## GOAL OF THE EXERCISE
Leave every picture out, and print the full listing again exactly.

========================================================================

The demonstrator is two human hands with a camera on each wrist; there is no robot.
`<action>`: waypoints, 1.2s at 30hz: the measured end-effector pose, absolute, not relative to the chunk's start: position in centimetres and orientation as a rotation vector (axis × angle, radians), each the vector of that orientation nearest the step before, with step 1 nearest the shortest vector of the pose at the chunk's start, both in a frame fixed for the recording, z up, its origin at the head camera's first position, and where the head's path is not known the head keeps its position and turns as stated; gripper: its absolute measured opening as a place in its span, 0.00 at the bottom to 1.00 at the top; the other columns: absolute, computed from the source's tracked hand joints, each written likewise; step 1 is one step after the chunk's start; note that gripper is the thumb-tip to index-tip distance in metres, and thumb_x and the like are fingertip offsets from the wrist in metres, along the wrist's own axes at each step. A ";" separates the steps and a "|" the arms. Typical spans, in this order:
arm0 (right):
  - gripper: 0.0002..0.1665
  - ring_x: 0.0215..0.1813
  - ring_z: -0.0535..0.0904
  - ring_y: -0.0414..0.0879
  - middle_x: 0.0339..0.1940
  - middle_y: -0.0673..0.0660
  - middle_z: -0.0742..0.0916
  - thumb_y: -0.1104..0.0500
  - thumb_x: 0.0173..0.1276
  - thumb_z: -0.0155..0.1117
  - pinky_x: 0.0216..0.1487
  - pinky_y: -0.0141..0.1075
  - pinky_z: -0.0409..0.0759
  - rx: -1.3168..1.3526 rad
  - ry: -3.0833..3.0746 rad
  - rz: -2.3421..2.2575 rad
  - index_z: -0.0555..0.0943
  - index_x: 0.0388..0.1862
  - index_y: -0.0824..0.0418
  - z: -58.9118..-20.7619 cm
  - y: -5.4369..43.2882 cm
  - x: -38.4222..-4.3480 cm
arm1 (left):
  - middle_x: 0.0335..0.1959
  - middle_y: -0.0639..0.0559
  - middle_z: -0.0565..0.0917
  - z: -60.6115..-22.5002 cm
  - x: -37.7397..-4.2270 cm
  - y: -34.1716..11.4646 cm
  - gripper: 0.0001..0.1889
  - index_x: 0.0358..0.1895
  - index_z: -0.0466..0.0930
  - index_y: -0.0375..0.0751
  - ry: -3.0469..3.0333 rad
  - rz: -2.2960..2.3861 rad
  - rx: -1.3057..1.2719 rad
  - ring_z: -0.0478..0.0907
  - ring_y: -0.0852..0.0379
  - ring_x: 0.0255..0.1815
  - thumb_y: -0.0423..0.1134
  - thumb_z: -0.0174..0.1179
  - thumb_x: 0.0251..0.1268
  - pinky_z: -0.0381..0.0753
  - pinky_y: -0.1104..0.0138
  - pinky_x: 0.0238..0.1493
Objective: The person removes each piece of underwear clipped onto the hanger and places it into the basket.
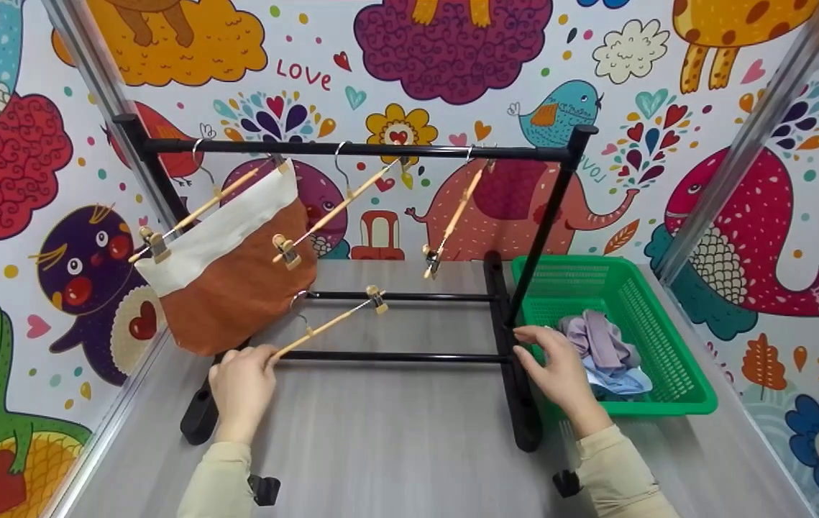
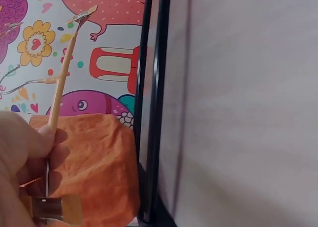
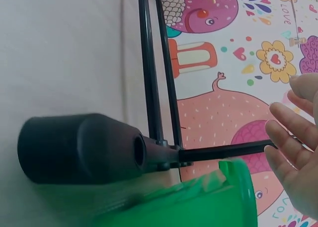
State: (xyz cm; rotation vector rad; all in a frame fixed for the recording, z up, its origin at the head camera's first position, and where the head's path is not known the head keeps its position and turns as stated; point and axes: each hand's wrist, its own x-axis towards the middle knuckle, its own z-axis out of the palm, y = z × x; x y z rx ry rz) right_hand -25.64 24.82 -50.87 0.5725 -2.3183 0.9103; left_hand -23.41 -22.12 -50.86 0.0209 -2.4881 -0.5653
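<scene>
My left hand (image 1: 244,388) grips one end of a wooden clip hanger (image 1: 330,324), its hook and far clip free, in front of the rack's lower bars. In the left wrist view the fingers curl round the hanger's bar, close to a metal clip (image 2: 54,209). Above that hand, an orange and white cloth piece (image 1: 240,295) hangs clipped to a hanger (image 1: 200,211) on the black rack (image 1: 380,150). My right hand (image 1: 560,370) is held with fingers extended and nothing in it, between the rack's right side and the green basket (image 1: 693,392).
Two more clip hangers, a middle one (image 1: 348,205) and a right one (image 1: 461,208), hang bare from the top bar. Crumpled lilac cloth (image 1: 600,339) and light blue cloth (image 1: 618,379) lie in the basket. The rack's right foot (image 1: 524,424) stands on the grey table (image 1: 395,439).
</scene>
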 end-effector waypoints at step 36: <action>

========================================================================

## WRITTEN SOLUTION
The demonstrator is two human hands with a camera on each wrist; there is no robot.
`<action>`: waypoints, 1.2s at 30hz: the measured end-effector pose, absolute, not relative to the chunk's start: position in centimetres and orientation as a rotation vector (axis × angle, radians), each the vector of that orientation nearest the step before, with step 1 nearest the shortest vector of the pose at the chunk's start, both in a frame fixed for the recording, z up, its origin at the head camera's first position, and where the head's path is not known the head keeps its position and turns as stated; gripper: its absolute measured opening as a place in its span, 0.00 at the bottom to 1.00 at the top; the other columns: absolute, computed from the source's tracked hand joints, each written likewise; step 1 is one step after the chunk's start; note that gripper is the thumb-tip to index-tip distance in metres, and thumb_x and the like are fingertip offsets from the wrist in metres, along the wrist's own axes at each step. A ";" separates the steps and a "|" the arms. Typical spans, in this order:
arm0 (right):
  - gripper: 0.0002..0.1665
  - ring_x: 0.0215..0.1813
  - ring_z: -0.0535..0.0904
  - ring_y: -0.0414..0.0879
  - middle_x: 0.0339..0.1940
  - middle_y: -0.0673..0.0660
  - middle_z: -0.0742..0.0916
  - thumb_y: -0.1104..0.0500
  - thumb_x: 0.0173..0.1276
  - thumb_z: -0.0155..0.1117
  - pinky_x: 0.0216..0.1487
  - pinky_y: -0.0141..0.1075
  - pinky_z: -0.0409..0.0759
  - rx: -1.3168..1.3526 rad
  - ry: -3.0833..3.0746 rad
  - rz: -2.3421..2.2575 rad
  - index_z: -0.0555..0.0943
  - index_x: 0.0388..0.1862
  - index_y: -0.0824..0.0418
  - z: -58.9118..-20.7619 cm
  - y: -5.4369..43.2882 cm
  - x: -38.4222..-4.3480 cm
arm1 (left):
  - middle_x: 0.0335..0.1959
  - middle_y: -0.0639..0.0559
  - middle_z: -0.0565..0.0917
  - z: -60.6115..-22.5002 cm
  - x: -37.7397..-4.2270 cm
  - y: -34.1716..11.4646 cm
  - gripper: 0.0001..0.1889
  - index_x: 0.0358..0.1895
  - index_z: -0.0466..0.0930
  - index_y: -0.0375..0.0751
  - ry: -3.0469..3.0333 rad
  - rz: -2.2960..2.3861 rad
  - rx: -1.3057..1.2719 rad
  - ring_z: -0.0478..0.0907
  - ring_y: -0.0852..0.0379
  - ring_x: 0.0255..0.1815
  - thumb_y: -0.0423..0.1134
  - thumb_z: -0.0174..0.1179
  - thumb_x: 0.0251..0.1268
  - pinky_z: -0.0381..0.0753
  - pinky_y: -0.1104..0.0138
  - pinky_x: 0.0238..0.1493
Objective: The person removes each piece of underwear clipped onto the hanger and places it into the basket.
State: (xyz cm; rotation vector rad; all in a frame fixed for the recording, z up, its origin at the head camera's first position, and where the head's path is not known the head keeps its position and turns as stated; point and axes: each hand's wrist, its own x-axis towards the middle knuckle, its own z-axis out of the palm, y = z × x; x y z rx ry rz) right_hand -25.64 24.82 -50.87 0.5725 -2.3183 0.9103; left_hand -23.41 -22.12 -50.86 0.0209 -2.4881 -0.5653
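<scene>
My left hand (image 1: 244,388) grips one end of a wooden clip hanger (image 1: 330,324), its hook and far clip free, in front of the rack's lower bars. In the left wrist view the fingers curl round the hanger's bar, close to a metal clip (image 2: 54,209). Above that hand, an orange and white cloth piece (image 1: 240,295) hangs clipped to a hanger (image 1: 200,211) on the black rack (image 1: 380,150). My right hand (image 1: 560,370) is held with fingers extended and nothing in it, between the rack's right side and the green basket (image 1: 693,392).
Two more clip hangers, a middle one (image 1: 348,205) and a right one (image 1: 461,208), hang bare from the top bar. Crumpled lilac cloth (image 1: 600,339) and light blue cloth (image 1: 618,379) lie in the basket. The rack's right foot (image 1: 524,424) stands on the grey table (image 1: 395,439).
</scene>
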 end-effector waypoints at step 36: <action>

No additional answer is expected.